Ian Clark Pedres Bautista (born October 31, 1994) is a Filipino boxer.

==Background==
Bautista was born in from Binalbagan, Negros Occidental.

He was a participant in the 2014 Asian Games in South Korea. He was eliminated in the preliminary by South Korean boxer Choe Sang-don in a controversial bout which the Association of Boxing Alliances in the Philippines (ABAP) felt Bautista should have won. ABAP decided not to file a formal protest but urged organizers to probe "questionable" fights in the tournament in general.

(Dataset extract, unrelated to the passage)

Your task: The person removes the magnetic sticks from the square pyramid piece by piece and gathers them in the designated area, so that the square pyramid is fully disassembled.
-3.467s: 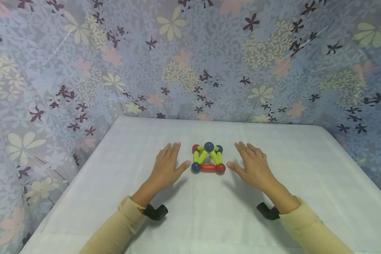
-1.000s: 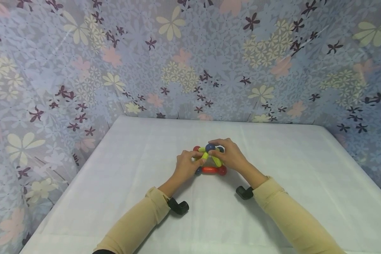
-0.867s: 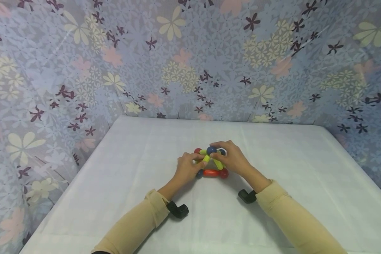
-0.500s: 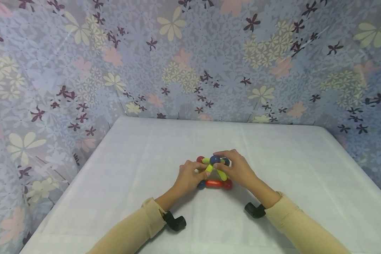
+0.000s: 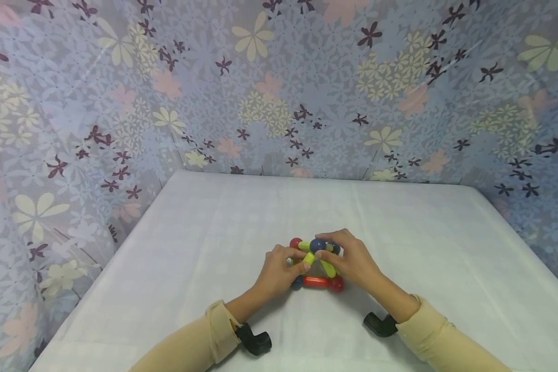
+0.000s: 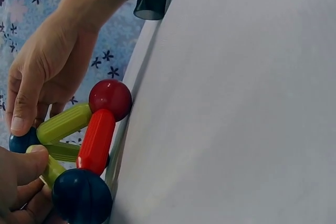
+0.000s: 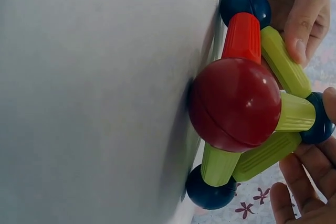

Bautista had attempted to qualify for Olympics. He failed to qualify for the 2016 Summer Olympics in Rio de Janeiro having joined the AIBA World Olympic qualifier. He also tried to earn a berth in the 2020 Summer Olympics in Tokyo via the Asia & Oceania boxing Olympic qualifier. In his first match, he caused an upset by winning over Japanese boxer and former AIBA youth world champion Hayato Tsutsumi. However, his qualification bid ended in his following match against Chatchai-decha Butdee of Thailand.

Bautista has competed for his country in the Southeast Asian (SEA) Games. He won gold at the 2015 SEA Games in Singapore. However he would only settle for bronze in the next two iterations of the regional games in Malaysia (2017) and the Philippines (2019). He would regain his form by finishing as a gold medalist in the 2021 edition in Vietnam. He would win another gold medal in the 2023 edition in Cambodia.